*Problem requirements*:
What is needed is an exact reproduction of the lines in the records below, starting at the line with "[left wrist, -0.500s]" and ending at the line with "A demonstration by", both included, and nothing else; pictures stay out.

*Records provided*:
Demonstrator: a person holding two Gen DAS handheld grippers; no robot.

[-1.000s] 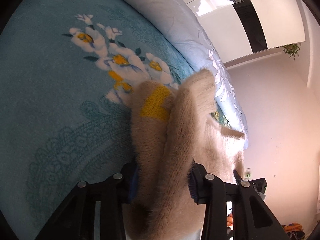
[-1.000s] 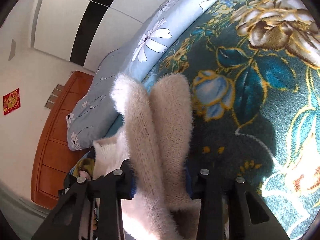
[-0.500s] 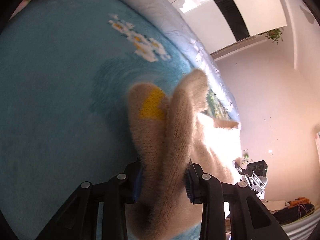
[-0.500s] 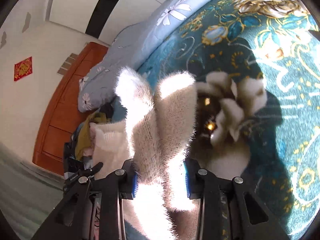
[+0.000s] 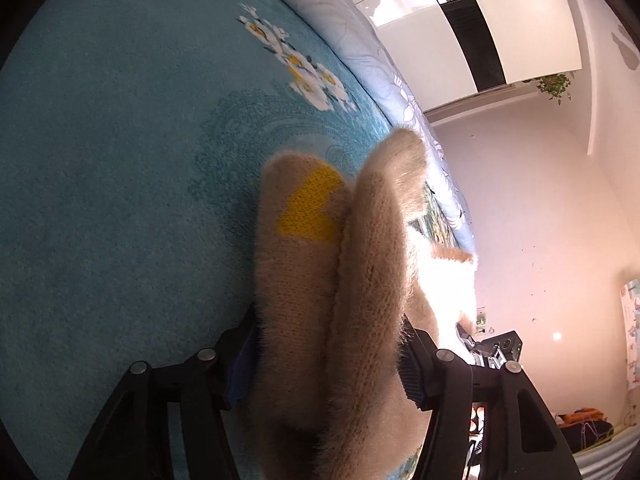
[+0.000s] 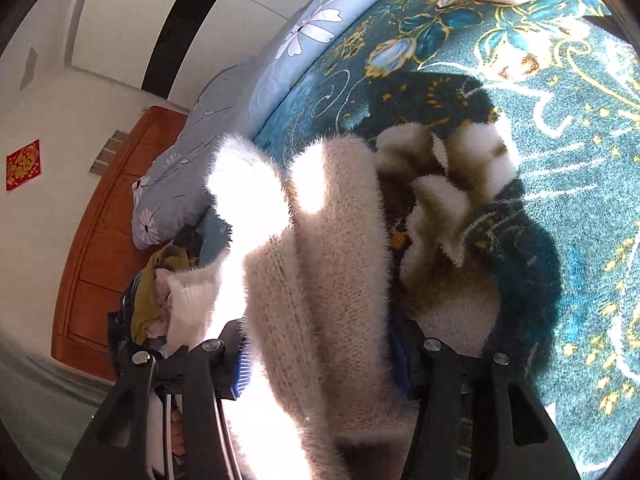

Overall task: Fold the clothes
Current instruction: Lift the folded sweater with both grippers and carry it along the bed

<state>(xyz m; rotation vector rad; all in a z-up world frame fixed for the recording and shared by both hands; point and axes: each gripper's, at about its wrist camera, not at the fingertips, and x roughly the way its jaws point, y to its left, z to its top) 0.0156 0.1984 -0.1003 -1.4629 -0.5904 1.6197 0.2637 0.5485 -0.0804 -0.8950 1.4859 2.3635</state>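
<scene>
Sweater [image 5: 360, 280] edges pinched in both tongs.

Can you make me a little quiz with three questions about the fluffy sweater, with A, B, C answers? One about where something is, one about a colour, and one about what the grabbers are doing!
1. Where is the pile of other clothes in the right wrist view?
A. left of the sweater
B. on the flowered pillow
C. hanging on the wall

2. What colour is the patch on the fluffy sweater?
A. red
B. yellow
C. green

3. What are the two grippers doing?
A. both open
B. one open, one shut
C. both shut on the sweater

Answers:
1 A: the pile of clothes lies left of the sweater.
2 B: the patch is yellow.
3 C: the left gripper and right gripper each pinch knit folds.
</scene>
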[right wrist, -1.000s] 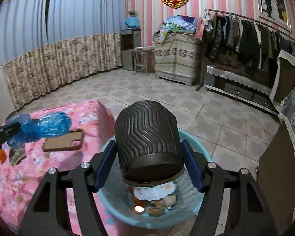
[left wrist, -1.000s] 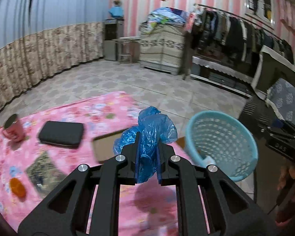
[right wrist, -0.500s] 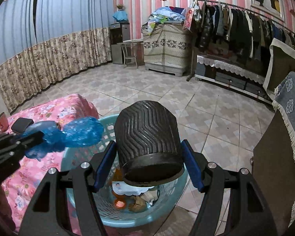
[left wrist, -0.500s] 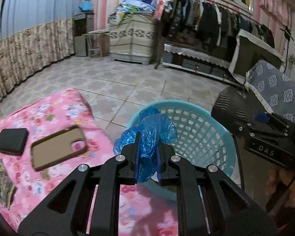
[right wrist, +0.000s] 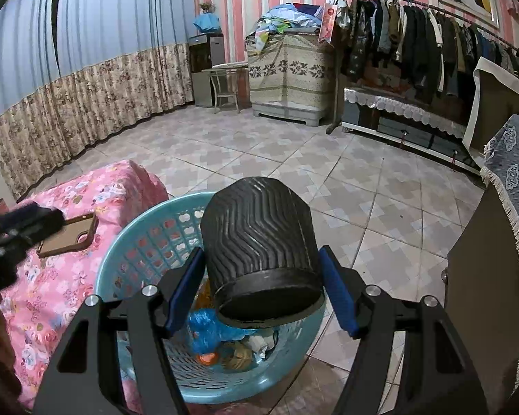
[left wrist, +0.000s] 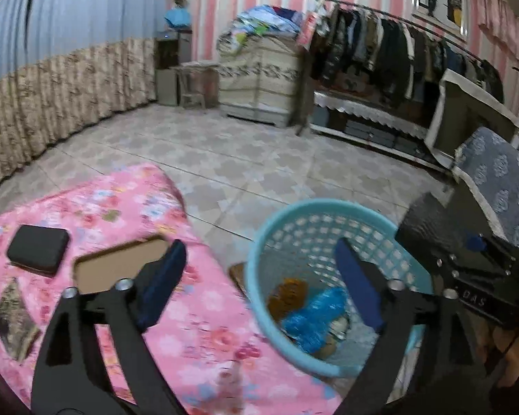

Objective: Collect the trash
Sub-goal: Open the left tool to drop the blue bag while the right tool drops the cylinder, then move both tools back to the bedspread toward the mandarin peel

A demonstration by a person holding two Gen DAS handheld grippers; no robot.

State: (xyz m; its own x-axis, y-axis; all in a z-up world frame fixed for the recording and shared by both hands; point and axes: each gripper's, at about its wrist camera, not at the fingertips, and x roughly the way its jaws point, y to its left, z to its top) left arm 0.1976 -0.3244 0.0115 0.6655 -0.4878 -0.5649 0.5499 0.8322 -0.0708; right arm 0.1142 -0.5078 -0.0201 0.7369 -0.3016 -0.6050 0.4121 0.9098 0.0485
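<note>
A light blue plastic basket (left wrist: 259,287) stands beside the pink flowered table (left wrist: 204,328). A crumpled blue plastic bag (left wrist: 311,314) lies inside it on other trash; it also shows in the right wrist view (right wrist: 204,332). My left gripper (left wrist: 259,283) is open and empty, above the basket's near rim. My right gripper (right wrist: 261,287) is shut on a black ribbed cup (right wrist: 259,249), held over the basket (right wrist: 128,242). The cup also shows in the left wrist view (left wrist: 429,228).
On the table lie a brown phone (left wrist: 121,266), a black case (left wrist: 38,249) and a dark patterned packet (left wrist: 14,314). A tiled floor stretches behind. A clothes rack (left wrist: 398,48), a covered cabinet (left wrist: 259,83) and a chair with a blue cloth (left wrist: 494,180) stand around.
My left gripper has opened and the blue bag has dropped into the basket. The right gripper still holds the black cup over the basket.
</note>
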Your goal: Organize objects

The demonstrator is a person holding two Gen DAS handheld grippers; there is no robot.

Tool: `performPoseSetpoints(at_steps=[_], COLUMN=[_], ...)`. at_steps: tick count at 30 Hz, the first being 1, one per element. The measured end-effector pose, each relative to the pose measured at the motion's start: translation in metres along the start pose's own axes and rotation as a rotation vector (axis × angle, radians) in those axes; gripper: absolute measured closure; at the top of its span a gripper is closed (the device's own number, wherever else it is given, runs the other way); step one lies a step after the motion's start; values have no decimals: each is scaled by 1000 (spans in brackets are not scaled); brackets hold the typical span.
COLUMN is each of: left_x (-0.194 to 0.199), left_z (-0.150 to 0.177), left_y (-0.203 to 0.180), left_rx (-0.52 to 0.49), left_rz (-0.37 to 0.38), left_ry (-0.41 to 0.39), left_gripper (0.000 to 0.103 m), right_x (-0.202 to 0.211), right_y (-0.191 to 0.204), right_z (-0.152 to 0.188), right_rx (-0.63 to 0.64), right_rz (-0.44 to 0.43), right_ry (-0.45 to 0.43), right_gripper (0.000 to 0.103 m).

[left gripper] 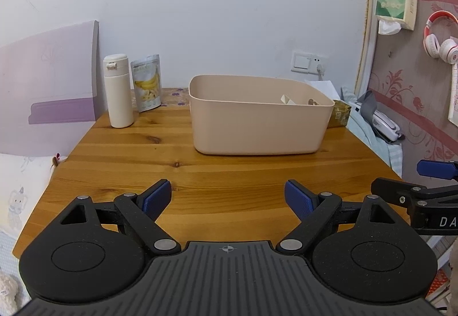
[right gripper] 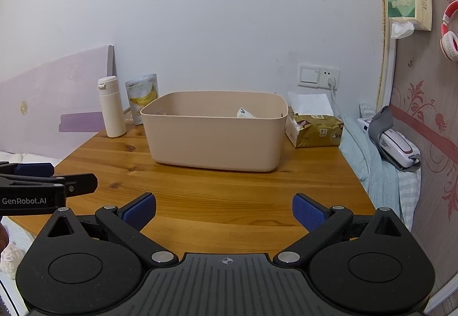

*Result*:
[left wrist, -0.500s] 
[right wrist, +0.000s] 
[left wrist, +0.000s] 

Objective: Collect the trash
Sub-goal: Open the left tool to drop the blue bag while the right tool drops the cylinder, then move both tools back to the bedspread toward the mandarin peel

A demonstration by a person holding two Gen DAS handheld grippers; no robot.

The output is finished, and nothing else is needed.